Ban Ki Moon duro sulla Siria: “Inazione Onu è una licenza al massacro”

Pubblicato il 14 Luglio 2012 - 02:12 OLTRE 6 MESI FA

NEW YORK -Durissima presa di posizione da parte del segretario generale dell’Onu Ban Ki-moon che ha condannato “nel modo più forte possibile l’uso indiscriminato dell’artiglieria pesante e il bombardamento delle aree popolate, anche con elicotteri” in Siria. Ma Ban ha anche rivolto un appello al Consiglio di sicurezza affinché intraprenda “un’azione collettiva e decisiva per fermare la tragedia in atto in Siria. L’inazione – ha detto – diventa una licenza per ulteriori massacri”.

Poche ore prima, senza giri di parole, il segretario di Stato Usa, Hillary Clinton, aveva puntato il dito contro Bashar al Assad. “Ci sono prove indiscutibili che il regime a Tremseh ha deliberatamente assassinato innocenti civili”. E questo, ha detto, rende ancora più urgente che l’Onu metta in chiaro che ci saranno conseguenze.

Anche l’inviato Onu per la Siria Kofi Annan ha detto che è “imperativo”, che venga messo in chiaro che ci saranno conseguenze se la Siria continuerà a non rispettare le risoluzioni delle Nazioni Unite.

Ma il Palazzo di Vetro sembra bloccato dall’ennesimo braccio di ferro tra Russia da una parte, e Stati Uniti e Paesi occidentali dall’altra. La carneficina di Tremseh mostra “in modo drammatico la necessità di misure vincolanti per la Siria”, ha affermato a sua volta la rappresentante degli Stati Uniti all’Onu, Susan Rice. Anche Parigi preme affinché l’Onu alzi la voce. “Bisogna essere più fermi, minacciando sanzioni del Consiglio di Sicurezza. E’ tempo che ciascuno si prenda le proprie responsabilità”, ha detto il portavoce del ministero degli Esteri, Bernard Valero.

E da Bruxelles arriva la condanna della strage da parte dell’ Alto rappresentante per la politica estera dell’Ue, Catherine Ashton, che in una nota ha chiesto che agli osservatori Onu sia “garantito accesso immediato e senza ostacoli per verificare tutte le informazioni possibili sugli eventi di Tremseh”. Anche l’Italia, tramite il ministro degli esteri Giulio Terzi ha affermato di volere da parte delle Nazioni Unite “una missione più incisiva e muscolare, che possa avere anche la possibilità di difendersi”. Tuttavia, Mosca, che con Pechino ha già bloccato nei mesi scorsi due risoluzioni in Consiglio di sicurezza, continua a frenare: “Qualsiasi misura che potrebbe essere presa senza il consenso del governo (di Damasco) è fuori discussione”, ha detto il viceministro degli esteri russo, Ghennadi Gatilov, riferendosi ad eventuali missioni di peacekeeping.

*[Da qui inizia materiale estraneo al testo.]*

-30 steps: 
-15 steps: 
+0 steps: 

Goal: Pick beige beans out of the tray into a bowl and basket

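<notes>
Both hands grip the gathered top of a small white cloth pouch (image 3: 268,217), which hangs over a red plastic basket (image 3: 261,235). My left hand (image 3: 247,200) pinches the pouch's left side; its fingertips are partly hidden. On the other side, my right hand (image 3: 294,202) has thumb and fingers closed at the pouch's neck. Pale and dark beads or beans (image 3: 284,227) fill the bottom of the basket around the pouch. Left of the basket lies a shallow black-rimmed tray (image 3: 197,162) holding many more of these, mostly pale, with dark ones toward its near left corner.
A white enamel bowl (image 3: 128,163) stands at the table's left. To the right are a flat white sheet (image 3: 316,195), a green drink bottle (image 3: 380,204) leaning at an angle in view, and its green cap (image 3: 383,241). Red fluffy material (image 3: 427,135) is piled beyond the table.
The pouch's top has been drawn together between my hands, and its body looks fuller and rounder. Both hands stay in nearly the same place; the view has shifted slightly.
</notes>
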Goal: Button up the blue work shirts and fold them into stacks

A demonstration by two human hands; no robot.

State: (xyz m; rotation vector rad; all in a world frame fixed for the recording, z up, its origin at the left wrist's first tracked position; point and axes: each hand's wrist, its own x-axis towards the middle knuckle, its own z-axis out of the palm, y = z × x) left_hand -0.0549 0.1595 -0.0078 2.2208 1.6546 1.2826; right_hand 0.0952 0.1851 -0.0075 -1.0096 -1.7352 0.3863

In questo quadro, in Consiglio di sicurezza sono andate avanti le trattative su due testi differenti messi sul tavolo. Uno è della delegazione russa, e prevede il rinnovo per tre mesi del mandato della missione di osservatori, ma non prevede alcuna forma di pressione su Damasco o sulle forze ribelli. A loro volta Usa, Gran Bretagna, Germania e Francia hanno proposto un testo che stabilisce un ultimatum di dieci giorni al regime di Damasco per smettere di usare le armi pesanti contro le città ribelli, altrimenti verranno imposte sanzioni.

Il Consiglio dovrà decidere entro il 20 luglio, quando scade il mandato di 90 giorni della missione di osservatori dell’Unsmis e quindi, nonostante tutto, le tappe della diplomazia sembrano forzate. Anche dall’incalzare di nuovi drammatici eventi sul campo.